Saved data entries:
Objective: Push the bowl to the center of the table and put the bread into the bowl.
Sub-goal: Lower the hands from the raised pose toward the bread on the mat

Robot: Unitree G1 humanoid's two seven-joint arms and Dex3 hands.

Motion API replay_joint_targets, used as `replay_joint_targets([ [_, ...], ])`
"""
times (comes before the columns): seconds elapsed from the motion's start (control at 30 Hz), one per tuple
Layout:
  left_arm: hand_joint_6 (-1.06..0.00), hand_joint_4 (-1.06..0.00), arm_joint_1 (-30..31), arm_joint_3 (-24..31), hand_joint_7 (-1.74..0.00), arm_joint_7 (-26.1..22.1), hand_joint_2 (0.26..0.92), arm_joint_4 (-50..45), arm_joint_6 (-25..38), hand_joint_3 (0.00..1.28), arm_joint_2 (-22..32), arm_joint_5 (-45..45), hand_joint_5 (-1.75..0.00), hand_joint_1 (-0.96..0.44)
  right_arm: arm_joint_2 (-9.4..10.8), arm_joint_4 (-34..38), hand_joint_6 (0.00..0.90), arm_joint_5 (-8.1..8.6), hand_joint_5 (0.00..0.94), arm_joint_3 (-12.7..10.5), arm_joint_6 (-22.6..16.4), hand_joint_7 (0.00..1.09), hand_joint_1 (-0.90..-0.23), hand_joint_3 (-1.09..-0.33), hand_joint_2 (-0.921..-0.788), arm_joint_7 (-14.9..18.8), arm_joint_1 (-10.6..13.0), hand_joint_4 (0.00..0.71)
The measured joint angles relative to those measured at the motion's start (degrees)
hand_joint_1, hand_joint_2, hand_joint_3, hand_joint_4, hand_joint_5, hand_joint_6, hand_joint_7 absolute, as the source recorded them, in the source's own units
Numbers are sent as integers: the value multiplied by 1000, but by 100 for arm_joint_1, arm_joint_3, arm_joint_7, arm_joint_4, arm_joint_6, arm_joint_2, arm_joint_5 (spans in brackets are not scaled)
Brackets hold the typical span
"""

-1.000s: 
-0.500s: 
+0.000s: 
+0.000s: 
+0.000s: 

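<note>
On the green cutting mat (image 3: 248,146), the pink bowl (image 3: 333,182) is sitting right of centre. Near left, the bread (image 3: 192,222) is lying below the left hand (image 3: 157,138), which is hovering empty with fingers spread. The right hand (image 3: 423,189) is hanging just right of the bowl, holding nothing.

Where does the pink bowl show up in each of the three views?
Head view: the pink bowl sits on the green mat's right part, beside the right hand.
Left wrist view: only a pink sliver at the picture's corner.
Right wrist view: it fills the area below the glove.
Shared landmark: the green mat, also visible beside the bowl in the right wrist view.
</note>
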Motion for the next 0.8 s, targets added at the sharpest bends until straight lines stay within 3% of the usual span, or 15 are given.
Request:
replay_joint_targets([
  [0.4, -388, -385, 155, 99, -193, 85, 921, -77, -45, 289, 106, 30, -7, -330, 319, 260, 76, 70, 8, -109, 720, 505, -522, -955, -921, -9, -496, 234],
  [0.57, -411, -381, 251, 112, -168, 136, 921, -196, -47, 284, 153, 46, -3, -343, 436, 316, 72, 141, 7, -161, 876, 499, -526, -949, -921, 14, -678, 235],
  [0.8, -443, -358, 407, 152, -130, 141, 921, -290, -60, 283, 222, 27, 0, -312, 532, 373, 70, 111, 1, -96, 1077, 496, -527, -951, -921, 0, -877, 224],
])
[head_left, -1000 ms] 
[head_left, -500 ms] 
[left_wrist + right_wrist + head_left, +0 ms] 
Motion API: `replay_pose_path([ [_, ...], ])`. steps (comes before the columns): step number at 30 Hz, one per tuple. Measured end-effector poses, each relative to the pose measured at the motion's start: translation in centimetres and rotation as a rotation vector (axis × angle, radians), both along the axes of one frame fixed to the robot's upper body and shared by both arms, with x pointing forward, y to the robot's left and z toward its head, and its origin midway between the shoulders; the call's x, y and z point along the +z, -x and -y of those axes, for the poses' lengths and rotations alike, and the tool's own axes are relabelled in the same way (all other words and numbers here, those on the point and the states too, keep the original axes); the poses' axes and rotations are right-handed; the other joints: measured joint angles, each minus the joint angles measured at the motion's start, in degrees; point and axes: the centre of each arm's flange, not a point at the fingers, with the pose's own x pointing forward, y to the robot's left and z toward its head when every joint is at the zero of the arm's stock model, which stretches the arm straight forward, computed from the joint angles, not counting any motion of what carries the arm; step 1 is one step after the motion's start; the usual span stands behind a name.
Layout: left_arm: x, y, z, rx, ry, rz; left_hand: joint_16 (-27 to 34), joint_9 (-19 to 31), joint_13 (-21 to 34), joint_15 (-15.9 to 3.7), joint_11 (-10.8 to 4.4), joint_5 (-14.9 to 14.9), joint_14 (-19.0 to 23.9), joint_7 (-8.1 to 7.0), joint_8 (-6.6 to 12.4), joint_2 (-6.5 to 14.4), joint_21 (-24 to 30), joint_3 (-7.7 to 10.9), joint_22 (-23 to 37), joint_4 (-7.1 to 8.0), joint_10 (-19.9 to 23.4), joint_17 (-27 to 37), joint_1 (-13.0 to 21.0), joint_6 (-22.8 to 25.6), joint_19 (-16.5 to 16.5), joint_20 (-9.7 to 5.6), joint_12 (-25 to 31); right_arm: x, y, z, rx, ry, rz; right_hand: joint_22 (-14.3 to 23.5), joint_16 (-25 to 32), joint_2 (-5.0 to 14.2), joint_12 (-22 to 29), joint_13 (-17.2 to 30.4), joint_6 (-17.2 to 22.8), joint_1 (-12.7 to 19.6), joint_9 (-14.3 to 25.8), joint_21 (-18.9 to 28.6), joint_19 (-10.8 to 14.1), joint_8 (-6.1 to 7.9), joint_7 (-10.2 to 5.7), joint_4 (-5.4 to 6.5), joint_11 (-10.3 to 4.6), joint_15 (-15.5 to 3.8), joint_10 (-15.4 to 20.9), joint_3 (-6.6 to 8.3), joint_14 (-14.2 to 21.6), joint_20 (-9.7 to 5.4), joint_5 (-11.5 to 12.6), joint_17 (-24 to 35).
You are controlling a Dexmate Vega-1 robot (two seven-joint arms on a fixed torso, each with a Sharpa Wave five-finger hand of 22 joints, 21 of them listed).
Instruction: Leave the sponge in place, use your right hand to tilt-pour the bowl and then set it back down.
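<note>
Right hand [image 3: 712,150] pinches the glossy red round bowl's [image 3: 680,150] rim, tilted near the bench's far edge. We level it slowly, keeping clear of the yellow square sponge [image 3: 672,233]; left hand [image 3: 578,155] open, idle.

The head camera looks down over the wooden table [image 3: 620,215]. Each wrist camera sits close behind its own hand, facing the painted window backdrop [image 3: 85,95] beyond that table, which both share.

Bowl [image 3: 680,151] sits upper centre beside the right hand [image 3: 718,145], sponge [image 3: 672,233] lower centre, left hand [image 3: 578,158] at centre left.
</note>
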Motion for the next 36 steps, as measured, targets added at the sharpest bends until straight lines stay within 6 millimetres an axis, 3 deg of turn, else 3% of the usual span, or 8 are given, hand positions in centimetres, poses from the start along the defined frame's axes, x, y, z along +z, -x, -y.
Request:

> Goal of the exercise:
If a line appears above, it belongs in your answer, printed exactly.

> Answer box:
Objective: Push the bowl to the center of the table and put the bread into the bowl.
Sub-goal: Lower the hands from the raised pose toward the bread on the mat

Robot: Unitree G1 humanoid's two seven-joint arms and Dex3 hands.

Motion API replay_joint_targets, used as `replay_joint_targets([ [_, ...], ])`
"""
times (comes before the columns): seconds elapsed from the motion's start (control at 30 Hz), one per tuple
Layout:
  left_arm: hand_joint_6 (-1.06..0.00), hand_joint_4 (-1.06..0.00), arm_joint_1 (-30..31), arm_joint_3 (-24..31), hand_joint_7 (-1.74..0.00), arm_joint_7 (-26.1..22.1), hand_joint_2 (0.26..0.92), arm_joint_4 (-50..45), arm_joint_6 (-25..38), hand_joint_3 (0.00..1.28), arm_joint_2 (-22..32), arm_joint_5 (-45..45), hand_joint_5 (-1.75..0.00), hand_joint_1 (-0.96..0.44)
  right_arm: arm_joint_2 (-9.4..10.8), arm_joint_4 (-34..38), hand_joint_6 (0.00..0.90), arm_joint_5 (-8.1..8.6), hand_joint_5 (0.00..0.94), arm_joint_3 (-12.7..10.5), arm_joint_6 (-22.6..16.4), hand_joint_7 (0.00..1.09), hand_joint_1 (-0.90..-0.23), hand_joint_3 (-1.09..-0.33), hand_joint_2 (-0.921..-0.788), arm_joint_7 (-14.9..18.8), arm_joint_1 (-10.6..13.0), hand_joint_4 (0.00..0.71)
The measured joint angles relative to those measured at the motion's start (degrees)
hand_joint_1, hand_joint_2, hand_joint_3, hand_joint_4, hand_joint_5, hand_joint_6, hand_joint_7 absolute, as the source recorded them, in the source's own units
Numbers are sent as integers: the value multiplied by 1000, but by 100 for arm_joint_1, arm_joint_3, arm_joint_7, arm_joint_4, arm_joint_6, arm_joint_2, arm_joint_5 (spans in brackets are not scaled)
Brackets hold the typical span
"""

-1.000s: 
-0.500s: 
+0.000s: 
+0.000s: 
+0.000s: 

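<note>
On the green cutting mat (image 3: 248,146), the pink bowl (image 3: 333,182) is sitting right of centre. Near left, the bread (image 3: 192,222) is lying below the left hand (image 3: 157,138), which is hovering empty with fingers spread. The right hand (image 3: 423,189) is hanging just right of the bowl, holding nothing.

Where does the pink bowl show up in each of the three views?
Head view: the pink bowl sits on the green mat's right part, beside the right hand.
Left wrist view: only a pink sliver at the picture's corner.
Right wrist view: it fills the area below the glove.
Shared landmark: the green mat, also visible beside the bowl in the right wrist view.
</note>
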Motion for the next 0.8 s, targets added at the sharpest bends until straight lines stay within 3% of the usual span, or 15 are given.
Request:
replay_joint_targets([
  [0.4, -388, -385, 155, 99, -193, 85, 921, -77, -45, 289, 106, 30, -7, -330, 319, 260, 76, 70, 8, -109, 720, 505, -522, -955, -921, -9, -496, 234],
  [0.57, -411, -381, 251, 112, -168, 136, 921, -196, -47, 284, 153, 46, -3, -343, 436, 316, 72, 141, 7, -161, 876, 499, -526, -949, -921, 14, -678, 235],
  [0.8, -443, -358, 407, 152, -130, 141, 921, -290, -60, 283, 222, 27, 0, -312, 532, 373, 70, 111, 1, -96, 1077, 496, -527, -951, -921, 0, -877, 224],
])
[head_left, -1000 ms] 
[head_left, -500 ms] 
[left_wrist + right_wrist + head_left, +0 ms] 
Motion API: `replay_pose_path([ [_, ...], ])`. steps (comes before the columns): step number at 30 Hz, one per tuple. Measured end-effector poses, each relative to the pose measured at the motion's start: translation in centimetres and rotation as a rotation vector (axis × angle, radians), both along the axes of one frame fixed to the robot's upper body and shared by both arms, with x pointing forward, y to the robot's left and z toward its head, and its origin midway between the shoulders; the call's x, y and z point along the +z, -x and -y of those axes, for the poses' lengths and rotations alike, and the tool's own axes are relabelled in the same way (all other words and numbers here, those on the point and the states too, keep the original axes); the poses' axes and rotations are right-handed; the other joints: measured joint angles, each minus the joint angles measured at the motion's start, in degrees; point and axes: the centre of each arm's flange, not a point at the fingers, with the pose's own x pointing forward, y to the robot's left and z toward its head when every joint is at the zero of the arm's stock model, which stretches the arm straight forward, computed from the joint angles, not counting any motion of what carries the arm; step 1 is one step after the motion's start; the usual span stands behind a name.
Layout: left_arm: x, y, z, rx, ry, rz; left_hand: joint_16 (-27 to 34), joint_9 (-19 to 31), joint_13 (-21 to 34), joint_15 (-15.9 to 3.7), joint_11 (-10.8 to 4.4), joint_5 (-14.9 to 14.9), joint_14 (-19.0 to 23.9), joint_7 (-8.1 to 7.0), joint_8 (-6.6 to 12.4), joint_2 (-6.5 to 14.4), joint_21 (-24 to 30), joint_3 (-7.7 to 10.9), joint_22 (-23 to 37), joint_4 (-7.1 to 8.0), joint_10 (-19.9 to 23.4), joint_17 (-27 to 37), joint_1 (-13.0 to 21.0), joint_6 (-22.8 to 25.6), joint_19 (-16.5 to 16.5), joint_20 (-9.7 to 5.6), joint_12 (-25 to 31); right_arm: x, y, z, rx, ry, rz; right_hand: joint_22 (-14.3 to 23.5), joint_16 (-25 to 32), joint_2 (-5.0 to 14.2), joint_12 (-22 to 29), joint_13 (-17.2 to 30.4), joint_6 (-17.2 to 22.8), joint_1 (-12.7 to 19.6), joint_9 (-14.3 to 25.8), joint_21 (-18.9 to 28.6), joint_19 (-10.8 to 14.1), joint_8 (-6.1 to 7.9), joint_7 (-10.2 to 5.7), joint_4 (-5.4 to 6.5), joint_11 (-10.3 to 4.6), joint_15 (-15.5 to 3.8), joint_10 (-15.4 to 20.9), joint_3 (-6.6 to 8.3), joint_14 (-14.2 to 21.6), joint_20 (-9.7 to 5.4), joint_5 (-11.5 to 12.6), joint_17 (-24 to 35).
You are controlling a Dexmate Vega-1 robot (two seven-joint arms on a fixed torso, each with a Sharpa Wave five-finger hand of 22 joints, 21 of them listed).
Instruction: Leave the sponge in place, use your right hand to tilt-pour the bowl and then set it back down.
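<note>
Right hand [image 3: 712,150] pinches the glossy red round bowl's [image 3: 680,150] rim, tilted near the bench's far edge. We level it slowly, keeping clear of the yellow square sponge [image 3: 672,233]; left hand [image 3: 578,155] open, idle.

The head camera looks down over the wooden table [image 3: 620,215]. Each wrist camera sits close behind its own hand, facing the painted window backdrop [image 3: 85,95] beyond that table, which both share.

Bowl [image 3: 680,151] sits upper centre beside the right hand [image 3: 718,145], sponge [image 3: 672,233] lower centre, left hand [image 3: 578,158] at centre left.
</note>
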Motion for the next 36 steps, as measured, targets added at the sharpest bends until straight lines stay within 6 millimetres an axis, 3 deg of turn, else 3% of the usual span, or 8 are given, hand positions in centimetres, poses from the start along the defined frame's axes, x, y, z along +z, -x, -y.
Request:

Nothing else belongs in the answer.